# This week I find myself in Liverpool



## bellaozzydog (Nov 27, 2022)

I find myself in Liverpool on a course for a week

First time ever

Based near Baltic triangle and course in basically on the river (Brunswick)

City life is all a bit fast and furious for me.

Working 0900-1500 daily rest of the time just kicking my heels

Any recommendations for shit to do gratefully received

Leaving Saturday


----------



## souljacker (Nov 27, 2022)

Tate Liverpool? Or go and have a look at the cathedrals. You could also pop over to the Wirral and go and wander around Port Sunlight.

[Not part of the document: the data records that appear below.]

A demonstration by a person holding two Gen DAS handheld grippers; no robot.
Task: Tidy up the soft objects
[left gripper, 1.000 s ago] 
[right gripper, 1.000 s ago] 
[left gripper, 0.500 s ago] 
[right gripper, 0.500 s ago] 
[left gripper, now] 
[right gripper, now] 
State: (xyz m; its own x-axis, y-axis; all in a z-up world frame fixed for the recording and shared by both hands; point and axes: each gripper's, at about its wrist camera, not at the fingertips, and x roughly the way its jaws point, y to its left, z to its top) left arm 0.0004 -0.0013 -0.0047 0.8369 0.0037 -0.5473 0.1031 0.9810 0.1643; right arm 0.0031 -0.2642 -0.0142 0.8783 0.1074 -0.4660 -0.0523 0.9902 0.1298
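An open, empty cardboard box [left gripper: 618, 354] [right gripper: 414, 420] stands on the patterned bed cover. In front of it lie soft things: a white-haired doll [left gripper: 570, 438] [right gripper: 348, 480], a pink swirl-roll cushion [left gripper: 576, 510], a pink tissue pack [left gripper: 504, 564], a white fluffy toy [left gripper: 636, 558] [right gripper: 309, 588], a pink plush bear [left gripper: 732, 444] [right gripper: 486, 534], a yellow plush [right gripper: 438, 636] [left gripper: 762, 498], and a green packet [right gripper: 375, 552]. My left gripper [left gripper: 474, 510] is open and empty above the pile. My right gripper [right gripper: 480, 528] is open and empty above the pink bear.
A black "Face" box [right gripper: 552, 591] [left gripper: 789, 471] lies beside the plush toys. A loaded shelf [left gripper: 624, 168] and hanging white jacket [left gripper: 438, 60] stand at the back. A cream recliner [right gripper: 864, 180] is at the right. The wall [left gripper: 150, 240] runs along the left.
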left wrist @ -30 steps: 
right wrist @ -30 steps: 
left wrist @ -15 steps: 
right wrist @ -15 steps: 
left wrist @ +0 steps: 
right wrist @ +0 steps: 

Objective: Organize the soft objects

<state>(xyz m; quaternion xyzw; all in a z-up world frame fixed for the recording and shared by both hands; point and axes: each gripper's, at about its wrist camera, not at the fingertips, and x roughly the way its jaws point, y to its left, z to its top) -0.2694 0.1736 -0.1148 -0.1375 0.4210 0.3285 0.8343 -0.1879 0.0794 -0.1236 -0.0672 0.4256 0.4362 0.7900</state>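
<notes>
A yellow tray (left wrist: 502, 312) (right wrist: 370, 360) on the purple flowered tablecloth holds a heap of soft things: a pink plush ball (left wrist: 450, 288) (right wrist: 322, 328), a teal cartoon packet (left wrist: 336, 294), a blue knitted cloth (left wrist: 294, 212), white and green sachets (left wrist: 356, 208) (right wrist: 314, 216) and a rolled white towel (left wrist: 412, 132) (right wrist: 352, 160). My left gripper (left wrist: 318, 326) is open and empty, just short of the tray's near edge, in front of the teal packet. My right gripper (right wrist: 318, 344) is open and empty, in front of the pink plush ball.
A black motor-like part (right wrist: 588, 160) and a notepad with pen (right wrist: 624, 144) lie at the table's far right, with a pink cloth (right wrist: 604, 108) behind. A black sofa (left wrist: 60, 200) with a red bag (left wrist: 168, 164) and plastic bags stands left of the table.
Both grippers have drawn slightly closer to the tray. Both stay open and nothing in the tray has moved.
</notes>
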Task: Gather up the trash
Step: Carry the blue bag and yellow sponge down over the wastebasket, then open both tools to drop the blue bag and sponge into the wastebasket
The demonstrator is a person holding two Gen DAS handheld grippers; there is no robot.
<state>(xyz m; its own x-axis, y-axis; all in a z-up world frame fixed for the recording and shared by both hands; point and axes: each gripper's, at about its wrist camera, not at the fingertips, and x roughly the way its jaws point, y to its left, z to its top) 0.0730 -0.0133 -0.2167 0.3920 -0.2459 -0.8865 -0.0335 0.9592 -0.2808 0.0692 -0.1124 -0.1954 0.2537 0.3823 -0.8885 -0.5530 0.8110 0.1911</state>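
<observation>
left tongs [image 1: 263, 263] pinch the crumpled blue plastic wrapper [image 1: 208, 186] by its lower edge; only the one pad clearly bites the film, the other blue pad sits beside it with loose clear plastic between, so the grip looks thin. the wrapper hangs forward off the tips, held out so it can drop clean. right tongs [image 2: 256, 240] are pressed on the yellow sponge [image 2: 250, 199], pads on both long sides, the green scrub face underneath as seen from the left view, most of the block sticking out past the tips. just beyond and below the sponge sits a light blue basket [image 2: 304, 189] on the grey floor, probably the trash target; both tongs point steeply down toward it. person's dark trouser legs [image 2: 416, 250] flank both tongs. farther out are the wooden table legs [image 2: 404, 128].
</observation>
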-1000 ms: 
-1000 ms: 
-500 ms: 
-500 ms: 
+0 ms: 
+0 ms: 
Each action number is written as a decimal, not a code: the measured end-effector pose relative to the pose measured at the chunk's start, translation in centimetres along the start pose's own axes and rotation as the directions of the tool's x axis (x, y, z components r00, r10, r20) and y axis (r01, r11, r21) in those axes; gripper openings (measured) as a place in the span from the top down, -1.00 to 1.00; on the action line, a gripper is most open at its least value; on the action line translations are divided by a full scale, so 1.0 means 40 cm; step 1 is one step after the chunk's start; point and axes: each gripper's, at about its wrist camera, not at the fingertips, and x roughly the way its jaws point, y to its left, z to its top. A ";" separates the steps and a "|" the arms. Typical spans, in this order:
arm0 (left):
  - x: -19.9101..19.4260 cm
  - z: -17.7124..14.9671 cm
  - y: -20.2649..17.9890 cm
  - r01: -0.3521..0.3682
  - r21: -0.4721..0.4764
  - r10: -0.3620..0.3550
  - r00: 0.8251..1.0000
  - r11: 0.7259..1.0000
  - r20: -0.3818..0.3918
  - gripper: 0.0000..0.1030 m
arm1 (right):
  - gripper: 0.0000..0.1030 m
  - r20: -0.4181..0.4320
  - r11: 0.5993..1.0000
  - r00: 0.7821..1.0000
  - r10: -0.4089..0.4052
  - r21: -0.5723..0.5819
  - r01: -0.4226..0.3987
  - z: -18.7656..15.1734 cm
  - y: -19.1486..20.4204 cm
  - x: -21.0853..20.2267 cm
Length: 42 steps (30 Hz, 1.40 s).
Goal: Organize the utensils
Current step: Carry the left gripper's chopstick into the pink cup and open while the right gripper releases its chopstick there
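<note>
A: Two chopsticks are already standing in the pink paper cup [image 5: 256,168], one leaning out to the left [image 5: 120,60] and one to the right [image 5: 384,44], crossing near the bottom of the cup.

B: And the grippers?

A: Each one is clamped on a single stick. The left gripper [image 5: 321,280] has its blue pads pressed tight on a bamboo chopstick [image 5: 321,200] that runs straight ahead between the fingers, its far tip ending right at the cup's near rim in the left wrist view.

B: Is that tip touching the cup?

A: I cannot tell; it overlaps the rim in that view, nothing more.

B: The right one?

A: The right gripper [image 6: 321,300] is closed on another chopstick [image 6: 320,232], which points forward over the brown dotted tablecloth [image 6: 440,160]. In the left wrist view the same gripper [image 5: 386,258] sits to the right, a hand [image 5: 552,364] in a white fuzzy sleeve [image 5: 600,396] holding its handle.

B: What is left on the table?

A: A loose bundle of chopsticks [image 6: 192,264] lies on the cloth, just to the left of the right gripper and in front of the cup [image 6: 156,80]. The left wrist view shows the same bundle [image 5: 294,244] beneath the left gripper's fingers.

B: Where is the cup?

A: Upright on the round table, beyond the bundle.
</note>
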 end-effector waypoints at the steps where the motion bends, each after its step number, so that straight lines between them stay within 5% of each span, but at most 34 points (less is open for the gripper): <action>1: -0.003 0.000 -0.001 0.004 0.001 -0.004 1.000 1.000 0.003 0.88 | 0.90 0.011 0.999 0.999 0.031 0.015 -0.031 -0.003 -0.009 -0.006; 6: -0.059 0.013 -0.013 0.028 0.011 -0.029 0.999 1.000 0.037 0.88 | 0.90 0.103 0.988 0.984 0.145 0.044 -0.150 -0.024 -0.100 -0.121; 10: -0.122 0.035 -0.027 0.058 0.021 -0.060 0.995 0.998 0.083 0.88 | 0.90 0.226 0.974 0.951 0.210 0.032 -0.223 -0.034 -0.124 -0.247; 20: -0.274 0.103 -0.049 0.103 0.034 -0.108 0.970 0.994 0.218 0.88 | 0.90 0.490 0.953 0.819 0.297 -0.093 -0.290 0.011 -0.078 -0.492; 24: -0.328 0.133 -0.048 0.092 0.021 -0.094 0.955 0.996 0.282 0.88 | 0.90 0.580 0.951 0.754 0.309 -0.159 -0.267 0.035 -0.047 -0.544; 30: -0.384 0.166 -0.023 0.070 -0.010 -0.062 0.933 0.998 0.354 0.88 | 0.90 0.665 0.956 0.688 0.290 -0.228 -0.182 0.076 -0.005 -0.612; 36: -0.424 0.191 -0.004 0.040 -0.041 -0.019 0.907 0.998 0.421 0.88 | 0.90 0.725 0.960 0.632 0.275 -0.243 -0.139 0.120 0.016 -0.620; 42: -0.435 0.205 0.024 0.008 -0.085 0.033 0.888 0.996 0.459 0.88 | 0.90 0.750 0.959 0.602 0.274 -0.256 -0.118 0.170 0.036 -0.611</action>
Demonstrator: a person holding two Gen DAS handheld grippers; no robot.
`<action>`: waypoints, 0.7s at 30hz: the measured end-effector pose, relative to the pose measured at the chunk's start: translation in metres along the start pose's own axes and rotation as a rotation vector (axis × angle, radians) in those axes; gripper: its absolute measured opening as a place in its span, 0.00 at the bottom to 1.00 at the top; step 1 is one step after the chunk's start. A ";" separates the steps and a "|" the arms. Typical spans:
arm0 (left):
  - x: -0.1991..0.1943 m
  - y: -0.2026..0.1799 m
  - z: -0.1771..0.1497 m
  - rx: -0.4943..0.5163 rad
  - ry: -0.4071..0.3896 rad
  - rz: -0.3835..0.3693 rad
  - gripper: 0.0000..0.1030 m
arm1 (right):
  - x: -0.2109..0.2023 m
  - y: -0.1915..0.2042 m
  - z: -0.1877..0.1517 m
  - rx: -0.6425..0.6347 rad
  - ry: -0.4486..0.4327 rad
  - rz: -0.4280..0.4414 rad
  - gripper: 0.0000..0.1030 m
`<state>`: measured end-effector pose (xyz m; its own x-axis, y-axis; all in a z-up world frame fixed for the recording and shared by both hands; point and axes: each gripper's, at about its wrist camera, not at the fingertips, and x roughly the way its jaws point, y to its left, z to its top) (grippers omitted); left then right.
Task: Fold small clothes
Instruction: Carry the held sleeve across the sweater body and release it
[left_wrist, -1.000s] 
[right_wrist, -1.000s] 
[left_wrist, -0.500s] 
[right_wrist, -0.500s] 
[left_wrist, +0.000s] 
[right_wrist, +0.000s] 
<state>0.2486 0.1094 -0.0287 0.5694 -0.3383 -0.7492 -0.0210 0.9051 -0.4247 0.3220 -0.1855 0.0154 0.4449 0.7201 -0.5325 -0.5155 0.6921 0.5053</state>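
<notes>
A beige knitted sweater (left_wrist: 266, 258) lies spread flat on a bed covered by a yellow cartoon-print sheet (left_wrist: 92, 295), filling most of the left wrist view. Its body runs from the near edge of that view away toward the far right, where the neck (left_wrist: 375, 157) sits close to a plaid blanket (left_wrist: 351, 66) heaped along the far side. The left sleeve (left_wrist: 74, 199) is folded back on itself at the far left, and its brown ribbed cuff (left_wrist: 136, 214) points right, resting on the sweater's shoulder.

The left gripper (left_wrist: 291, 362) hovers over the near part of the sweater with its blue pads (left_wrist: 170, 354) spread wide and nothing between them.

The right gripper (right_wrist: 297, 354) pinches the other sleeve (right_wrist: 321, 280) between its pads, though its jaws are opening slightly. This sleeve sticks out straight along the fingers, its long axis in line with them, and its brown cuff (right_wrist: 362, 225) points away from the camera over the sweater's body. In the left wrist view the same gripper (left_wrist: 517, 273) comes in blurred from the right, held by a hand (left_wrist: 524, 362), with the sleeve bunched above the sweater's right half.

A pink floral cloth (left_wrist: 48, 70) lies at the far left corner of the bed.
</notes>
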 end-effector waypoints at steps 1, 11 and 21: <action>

Also can highly recommend Liverpool museum and library. The museum has odd things like mummies and the library is an amazing building.


----------



## Pickman's model (Nov 27, 2022)

See the scene of national action's humiliation at lime street station


----------



## izz (Nov 27, 2022)

Liverpool, the city of my birth, has an absolute fuckton of things to do, museums, art galleries, concerts, plays, often lots of street theatre and art as well. It's traditional to use the ;ferry cross the mersey', one can stay on for a return trip. You're near the three graces down at the pier head, all worth a good mooch. Keep y'hand on y'wallet though, there are some willing to deprive you of it. There's the cavern area if Beatles work for you, your course is also near the yellow submarine on the dock. The smuggler's cove on the albert dock was very good for food when I was last there. I would avoid Liverpool One, the newish shopping/eating area in town, if you don't like too many people etc. What interests you ?


----------



## Sasaferrato (Nov 27, 2022)

bellaozzydog said:


> I find myself in Liverpool on a course for a week
> 
> First time ever
> 
> ...



If you get a sunny day, go to the RC cathedral. The stained glass in the lantern is absolutely stunning.


----------



## Elpenor (Nov 27, 2022)

I’ve always wanted to visit the Western Approaches museum (think that’s the name)


----------



## Red Cat (Nov 27, 2022)

Liverpool is very compact, it's an easy city to wander around, plenty to do whatever you're into and lots of cafes if you just wanted to hang out. I'd also get on the train to Crosby and see Gormley's Another Place.


----------



## Elpenor (Nov 27, 2022)

Red Cat said:


> . I'd also get on the train to Crosby and see Gormley's Another Place.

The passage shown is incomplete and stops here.